I know no other way to tell you this. If I could have held the information from you, or perhaps told it in person, the weight I feel in my heart would have been eased a bit. But, I am not sure if you were exactly attached to Tally. I know you felt a good deal of affection for him. But is that the same as love?

I trust this finds you and the rest of the family in good health. Do not linger on Tally, though I doubt you will. But I am sure I do not know the particulars between the two of you. I must be leaving.

Your Brother,

Bryn

And this time instead of tears, I laughed.

That night as I lay in bed, I called out to Mabs.

"Mabs, I need your help. I must tell you something," I whispered quietly across the room, so that she would hear if she was awake, but would not awake if she was not.

"What now?" Although Mabs voice was toned with frustration, I knew for certain she would aid me.

"Come sit, there is something I must tell you." She came and sat at the edge of the bed, as she had when we were young.

"Mabs, I have done something very bad," I could tell already she was becoming impatient and wished for me to get to the point. "That night that Tally left. I married Tally that night. We went to the chapel and woke the priest. He married us, look I have the papers here. I need to get to Maryland."

"What? Are you mad? Do you have a fever?" Her hand went to my forehead and her eyes were concerned, "You know that boy went off and eloped with Moira. How can you be married?"

I showed her the papers and her eyes grew wide, but her face set quickly and I could see her thinking quickly as to how we could fix this situation.

"Why were you laughing about this before? This situation," Mabs began to mutter under her breath. "Well, there's only one way we can fix it. We have to find that boy and make him denounce it. It was not consummated was it?"

Her last question was asked so quickly and breathily that I did not comprehend it at first.

"My God, no! Neither of us was sure what this war would bring. And I had thought that there would be time for that later. When I left with him," I added as an after thought. I was supposed to be the one running away with him to Maryland. I felt an inexplicable anger. Not that he had left with the one person whom I could possible harbor horrible feelings towards, but that he had used me so ill.

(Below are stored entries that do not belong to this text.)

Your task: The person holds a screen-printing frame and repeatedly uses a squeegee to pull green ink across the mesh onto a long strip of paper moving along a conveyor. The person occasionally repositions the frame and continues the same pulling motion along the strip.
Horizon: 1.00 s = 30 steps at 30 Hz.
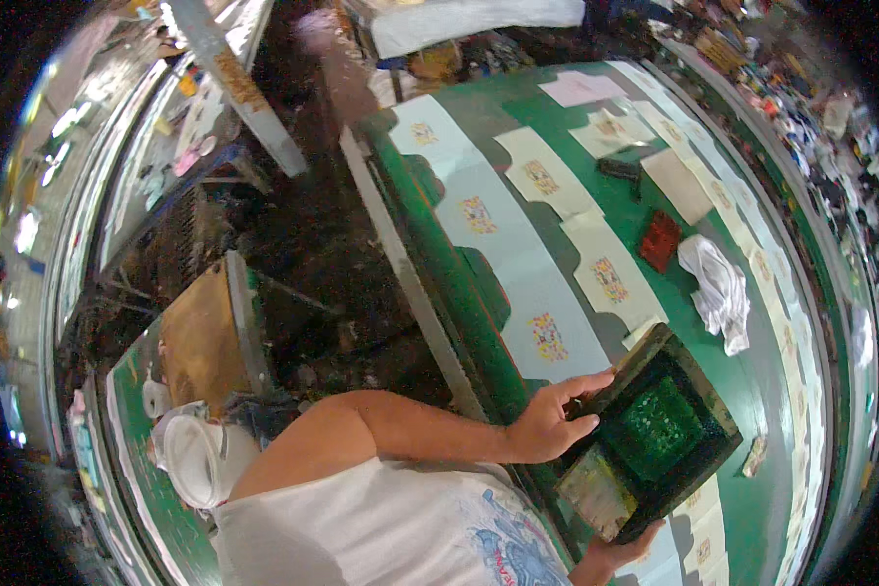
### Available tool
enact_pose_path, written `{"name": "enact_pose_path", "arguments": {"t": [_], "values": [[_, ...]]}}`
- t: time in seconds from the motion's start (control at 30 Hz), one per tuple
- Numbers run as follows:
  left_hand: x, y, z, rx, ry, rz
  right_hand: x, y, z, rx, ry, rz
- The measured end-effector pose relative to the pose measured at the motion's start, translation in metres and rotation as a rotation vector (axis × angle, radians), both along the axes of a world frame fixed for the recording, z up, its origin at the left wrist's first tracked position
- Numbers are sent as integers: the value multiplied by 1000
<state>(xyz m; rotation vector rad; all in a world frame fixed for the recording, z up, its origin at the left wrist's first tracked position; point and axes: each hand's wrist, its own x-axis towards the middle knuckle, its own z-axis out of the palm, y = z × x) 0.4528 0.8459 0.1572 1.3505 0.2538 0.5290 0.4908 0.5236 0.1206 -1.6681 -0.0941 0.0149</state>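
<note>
My left hand (549, 420) is closed on the upper left edge of a dark wooden screen-printing frame (689, 376), thumb on top. My right hand (623, 555) grips its lower edge, partly hidden beneath it. The frame is tilted above the green table (493, 283). Inside it shows a dark green, wet-looking mesh area (664, 423) and a pale, stained patch (596, 493). Beside the frame, pale cut fabric pieces lie in rows on the table; one light blue strip (513, 264) and a cream piece (610, 273) carry small multicoloured printed patches.
A crumpled white cloth (718, 293), a red block (659, 240) and a dark tool (619, 168) lie farther along the table. Behind me, a white bucket (193, 459) stands by a brown board (202, 327). A grey metal beam (234, 83) slants at the upper left.
</note>
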Motion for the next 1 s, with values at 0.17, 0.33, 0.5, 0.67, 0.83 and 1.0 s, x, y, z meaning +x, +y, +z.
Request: {"name": "enact_pose_path", "arguments": {"t": [0.17,0.33,0.5,0.67,0.83,1.0], "values": [[-20,33,10,58,36,85,21,13,-44,-281,-567,217],[-35,98,1,32,-3,161,36,105,-8,281,180,105],[-63,189,-3,91,-52,237,39,163,-61,-248,-636,349],[-86,274,-23,1,-140,330,15,288,-9,-483,-785,447],[-90,323,0,57,-67,306,22,304,-28,-555,-684,330],[-77,370,5,103,-149,358,91,361,-68,-324,-292,348]]}}
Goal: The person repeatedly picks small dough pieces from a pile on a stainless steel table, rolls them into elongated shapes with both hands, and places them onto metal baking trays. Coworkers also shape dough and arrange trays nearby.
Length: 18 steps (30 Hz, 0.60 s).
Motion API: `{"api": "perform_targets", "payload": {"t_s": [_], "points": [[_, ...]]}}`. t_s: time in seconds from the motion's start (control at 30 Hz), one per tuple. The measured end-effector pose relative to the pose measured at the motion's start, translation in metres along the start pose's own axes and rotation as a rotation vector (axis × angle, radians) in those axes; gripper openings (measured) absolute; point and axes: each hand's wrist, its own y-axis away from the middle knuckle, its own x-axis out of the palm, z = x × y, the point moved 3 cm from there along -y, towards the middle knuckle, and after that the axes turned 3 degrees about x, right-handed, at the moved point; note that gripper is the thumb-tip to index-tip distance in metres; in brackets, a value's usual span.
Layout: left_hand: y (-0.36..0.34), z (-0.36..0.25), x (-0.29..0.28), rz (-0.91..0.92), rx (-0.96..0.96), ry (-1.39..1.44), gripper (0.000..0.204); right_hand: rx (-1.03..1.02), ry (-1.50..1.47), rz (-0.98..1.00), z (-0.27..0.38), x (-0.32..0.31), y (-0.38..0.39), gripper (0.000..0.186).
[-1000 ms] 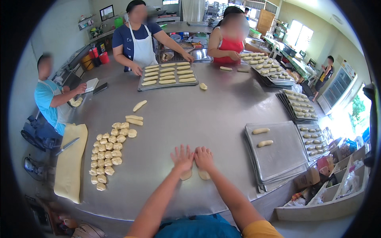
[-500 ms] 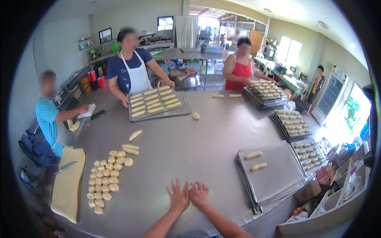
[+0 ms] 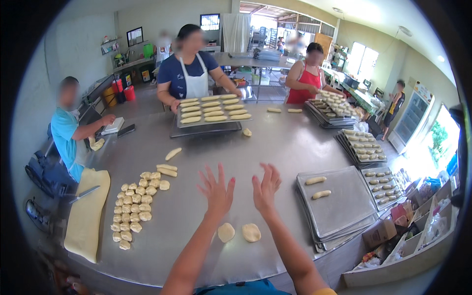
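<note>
My left hand (image 3: 217, 192) is open, fingers spread, above the steel table and holding nothing. Beside it my right hand (image 3: 267, 191) is also open and empty, fingers stretched forward. Two flattened dough rounds lie nearer to me between my forearms: a left dough round (image 3: 226, 232) and a right dough round (image 3: 251, 233). To the left of my hands is a cluster of several dough balls (image 3: 134, 207). Past the cluster lie a pair of rolled dough pieces (image 3: 167, 170) and a single dough roll (image 3: 173, 154).
A dough sheet (image 3: 87, 214) with a knife (image 3: 84, 193) lies at far left. Stacked trays (image 3: 339, 206) at right bear two dough rolls. Across the steel table (image 3: 206, 147), one person holds a filled tray (image 3: 213, 109), another tilts a tray (image 3: 336, 103); a third stands left.
Both hands have risen from the table, moved away from me and parted, uncovering the two flat dough rounds. Across the table, a person has lifted the filled tray off the one beneath.
</note>
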Motion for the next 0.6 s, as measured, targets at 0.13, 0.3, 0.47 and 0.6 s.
{"api": "perform_targets", "payload": {"t_s": [0.13,0.3,0.47,0.6], "points": [[-0.002,-0.005,-0.001,-0.257,0.124,-0.106,0.070,-0.110,0.029,-0.114,0.029,-0.006,0.001,0.043],[0.043,0.061,0.080,0.069,-0.075,-0.206,0.065,-0.002,0.262,0.298,-0.045,0.071,0.087,0.033],[0.048,0.093,0.120,0.165,0.000,-0.244,0.064,0.011,0.267,0.461,-0.094,0.107,0.117,0.024],[0.032,0.078,0.106,0.176,-0.016,-0.284,0.063,0.182,0.228,0.326,-0.082,0.093,0.096,0.022]]}}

"You knew you were both leaving, but you did not know he would leave without you. That was why you were so shocked about that note. That was why you were not as bereft as I thought that you would be!" Mabs was finally beginning to see what my plan had been. We would be married and then leave for the North; I had no lands here anymore. Whitford was Patience's. Once in the North, we could both start again. I had figured that when he left, he left to begin to pave the way for me to follow. Not that he had left to go with my step-sister.

"But you don't love him," Mabs said. And I looked at her as though our situations had reversed and she was the one who was acting mad. "You liked him well enough. He could provide you with a warm bed and a happy life, a good Southern gentleman. But you don't love him. You never could. You loved the life that he offered you. Nothing would have had to change. But no one can offer you that now. So it is for the best. Now you can find someone to take his place—hopefully someone that you truly do love."

"Mabs! That is the most awful thing I have ever heard anyone say."

"But it is a truth and you do not attempt to deny it."

"No, you are right I do not," I sighed. "But what do I do?"

"We go find him. We get an annulment."

Of course, that could be the only course of action. I was not free to marry until then—and neither was he no matter what he said about being married to Moira.

"I'll go saddle the horses, you pack some bags. And put on the clothes-- you know which ones," I left her with those orders and climbed out the window.